Naltrexone inhibits alcohol‐mediated enhancement of HIV infection of T lymphocytes

Acute and chronic alcohol abuse impairs various functions of the immune system and thus, has been implicated as a cofactor in the immunopathogenesis of human immunodeficiency virus (HIV) disease progression.
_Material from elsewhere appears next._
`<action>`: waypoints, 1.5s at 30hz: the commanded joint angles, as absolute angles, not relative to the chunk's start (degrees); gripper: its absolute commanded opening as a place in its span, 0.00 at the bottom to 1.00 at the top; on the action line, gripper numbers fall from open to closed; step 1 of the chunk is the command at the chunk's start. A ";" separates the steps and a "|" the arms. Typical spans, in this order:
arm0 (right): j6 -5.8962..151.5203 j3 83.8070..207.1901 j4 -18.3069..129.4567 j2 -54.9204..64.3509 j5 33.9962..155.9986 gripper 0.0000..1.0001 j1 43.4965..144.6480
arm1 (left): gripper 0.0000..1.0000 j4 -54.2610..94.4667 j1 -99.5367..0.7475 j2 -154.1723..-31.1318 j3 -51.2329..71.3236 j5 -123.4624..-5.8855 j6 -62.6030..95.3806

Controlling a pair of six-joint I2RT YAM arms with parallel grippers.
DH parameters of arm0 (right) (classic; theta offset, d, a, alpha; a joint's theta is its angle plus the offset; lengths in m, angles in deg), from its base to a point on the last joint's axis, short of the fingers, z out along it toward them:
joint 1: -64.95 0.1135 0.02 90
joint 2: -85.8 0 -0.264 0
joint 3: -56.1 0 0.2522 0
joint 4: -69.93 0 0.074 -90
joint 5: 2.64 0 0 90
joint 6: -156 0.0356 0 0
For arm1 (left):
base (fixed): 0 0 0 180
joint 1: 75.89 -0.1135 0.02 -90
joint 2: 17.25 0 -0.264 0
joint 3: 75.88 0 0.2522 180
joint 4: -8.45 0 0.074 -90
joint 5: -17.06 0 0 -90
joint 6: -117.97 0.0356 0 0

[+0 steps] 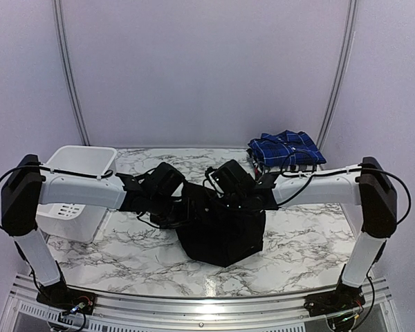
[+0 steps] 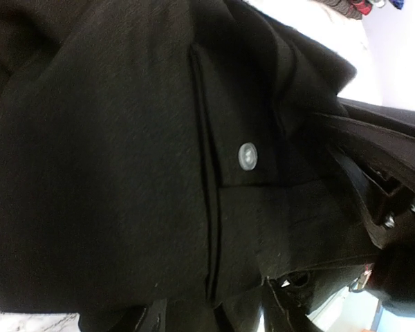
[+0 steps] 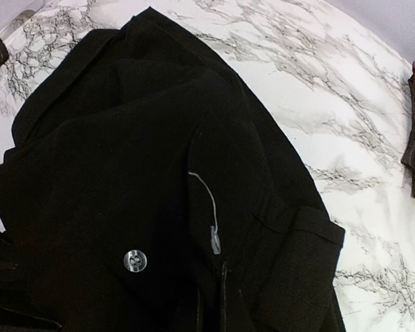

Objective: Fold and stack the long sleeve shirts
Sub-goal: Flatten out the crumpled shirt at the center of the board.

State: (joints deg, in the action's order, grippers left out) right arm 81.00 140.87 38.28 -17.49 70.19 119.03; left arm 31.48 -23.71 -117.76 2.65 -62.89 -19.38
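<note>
I can't make out any writing from where I stand. The black shirt (image 3: 124, 173) has a small grey tab (image 3: 216, 242) hanging from a thin grey loop, but it is too small to read. The button (image 3: 134, 261) beside it shows no lettering I can make out, nor does the folded blue plaid shirt (image 1: 286, 148).

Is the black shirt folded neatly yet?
Not neatly: the black shirt lies bunched in loose, overlapping, wrinkled layers.
</note>
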 commanded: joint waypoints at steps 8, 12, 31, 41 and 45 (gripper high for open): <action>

We determined whether naltrexone, an opioid receptor antagonist widely used in the treatment of alcoholism, inhibits alcohol‐mediated enhancement of HIV infection of T cells. Alcohol enhanced HIV infection of peripheral blood lymphocytes (PBL) and a human lymphoid cell line (CEMX174). Alcohol increased HIV X4 envelope (Env), not murine leukemia virus Env‐pseudotyped infection of CEMX174 cells. Naltrexone antagonized the enhancing effect of alcohol on HIV infection of PBL and CEMX174 cells. The specific μ‐opioid receptor antagonist, Cys 2 , Tyr 3 , Arg 5 , Pen 7 (CTAP) amide, also blocked the enhancing effect of alcohol on HIV infection. Investigation of the underlying mechanism for the alcohol action showed that alcohol significantly increased endogenous β‐endorphin production and induced μ‐opioid receptor mRNA expression in PBL and CEMX174 cells. The role of β‐endorphin in alcohol‐mediated enhancement of HIV infection was indicated by the observations that naltrexone and CTAP antagonized ether alcohol‐ or exogenous β‐endorphin‐mediated enhancement of HIV infection. These findings suggest a biological mechanism for the potential therapeutic benefit of naltrexone in treating HIV‐infected alcoholics.